Advanced Authentication Service › Getting Started with Advanced Authentication › Risk Evaluation and Fraud Detection › How Risk Evaluation Works

How Risk Evaluation Works

The Advanced Authentication service uses rules to evaluate risk in a transaction. By default, each rule is assigned a priority and is evaluated in the specific order of its priority level. Risk assessment can be performed either before the user logs in or after the user has logged in.

A typical risk assessment flow is as follows:

1. An end user accesses a protected application.
2. The application calls the Advanced Authentication service to analyze the risk associated with the transaction.
3. The Advanced Authentication service evaluates the risk by using the incoming IP address of the user and the configured rules.
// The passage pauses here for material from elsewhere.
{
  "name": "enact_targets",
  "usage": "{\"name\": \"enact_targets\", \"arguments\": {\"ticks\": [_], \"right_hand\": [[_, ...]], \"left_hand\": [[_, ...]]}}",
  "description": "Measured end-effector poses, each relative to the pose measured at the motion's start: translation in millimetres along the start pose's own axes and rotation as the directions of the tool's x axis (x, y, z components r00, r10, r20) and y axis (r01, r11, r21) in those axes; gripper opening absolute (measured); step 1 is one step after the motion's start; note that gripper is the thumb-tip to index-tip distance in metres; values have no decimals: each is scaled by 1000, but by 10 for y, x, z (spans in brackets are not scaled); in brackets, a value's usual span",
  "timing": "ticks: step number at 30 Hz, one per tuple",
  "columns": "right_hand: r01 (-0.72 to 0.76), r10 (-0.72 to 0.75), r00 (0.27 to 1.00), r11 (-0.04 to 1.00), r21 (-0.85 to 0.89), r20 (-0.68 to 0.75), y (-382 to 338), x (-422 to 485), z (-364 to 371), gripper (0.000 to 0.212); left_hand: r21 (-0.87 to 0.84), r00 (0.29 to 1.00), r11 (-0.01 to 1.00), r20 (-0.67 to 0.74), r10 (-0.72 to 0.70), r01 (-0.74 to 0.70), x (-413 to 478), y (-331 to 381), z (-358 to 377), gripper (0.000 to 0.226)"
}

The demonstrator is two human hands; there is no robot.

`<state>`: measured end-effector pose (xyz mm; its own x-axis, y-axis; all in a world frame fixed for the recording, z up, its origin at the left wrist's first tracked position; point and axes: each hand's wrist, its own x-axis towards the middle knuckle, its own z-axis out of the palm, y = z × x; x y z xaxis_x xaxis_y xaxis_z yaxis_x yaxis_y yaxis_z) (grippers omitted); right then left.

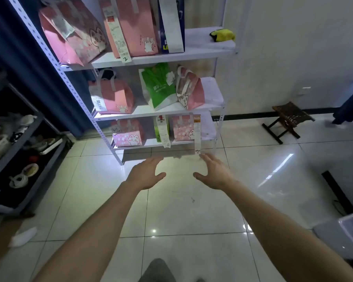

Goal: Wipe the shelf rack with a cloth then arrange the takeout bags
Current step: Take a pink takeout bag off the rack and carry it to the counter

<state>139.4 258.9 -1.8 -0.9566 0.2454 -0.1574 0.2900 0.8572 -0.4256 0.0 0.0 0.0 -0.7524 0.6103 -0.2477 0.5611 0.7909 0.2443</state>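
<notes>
**Fingers spread, both hands empty before the rack**

Fingers (pixel 153 160) of the left hand (pixel 145 174) are straight and loosely fanned, thumb out to the side. The right hand (pixel 214 174) mirrors it, and neither has hold of anything. Both hover palm-down over the tiled floor (pixel 181 210), just in front of the white shelf rack (pixel 151 59). The right fingertips are near a long receipt (pixel 197 137) hanging off the lowest shelf.

From where I stand three shelves are in sight, with three takeout bags on each, nine in all.
- **Top shelf:** a tilted pink bag (pixel 73 33), an upright pink bag (pixel 137 27) and a dark blue bag (pixel 163 35).
- **Middle shelf:** a pink bag with handles (pixel 114 96), a large green bag (pixel 157 86) and a leaning pink bag (pixel 192 94).
- **Lowest shelf:** a pink cat bag (pixel 128 133), a narrow green bag (pixel 157 131) and a pink bag with a cat print (pixel 181 128).

That makes six pink, two green and one blue. The one yellow cloth (pixel 222 35) lies bunched at the right end of the top shelf, well apart from both hands.

One folding stool (pixel 287 117) stands by the wall, and a dark rack (pixel 29 127) at the left holds shoes.
</notes>
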Motion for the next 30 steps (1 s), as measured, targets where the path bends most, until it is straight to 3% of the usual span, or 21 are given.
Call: {"name": "enact_targets", "arguments": {"ticks": [7,22,30], "right_hand": [[-94,92,992,995,19,84,239,450,49,89],[-270,246,948,957,102,203,1033,2582,412,84],[-312,272,928,941,130,253,1708,3739,917,82]], "left_hand": [[-65,998,998,64,-14,19,542,-11,198,72],[-157,966,987,258,16,26,2961,-430,772,73],[-280,945,943,315,-87,180,3915,-478,1493,71]]}}
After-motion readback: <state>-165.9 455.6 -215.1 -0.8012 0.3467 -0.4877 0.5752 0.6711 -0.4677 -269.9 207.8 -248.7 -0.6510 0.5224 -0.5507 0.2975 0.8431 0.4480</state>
It uses the data discussed in the section, Location Information, and does the following:
   1. Executes all the applicable rules, in the order of execution priority.
   2. This execution priority is internal, and is defined by the Advanced Authentication service.
   3. Generates an individual risk score and advice for each rule that it executes.
   4. Uses the result for each rule and parses the rules based on the scoring priority.
   5. Stops the scoring activity at the first matched rule.
   6. Returns the score and advice of the rule that matched as final.

      Note: If the first rule itself matched, then steps c onwards are not performed.

4. Based on the result of rules that were executed and whether the assessed information matched, the Advanced Authentication service generates a risk score and advice.
5. The end user is validated as follows:
   • If the risk is low, the user is allowed to access the application.
   • If the risk is high, the user is denied access to the application.
   • If the transaction is tagged as suspicious, then the application challenges the user for additional (secondary) authentication to prove their identity.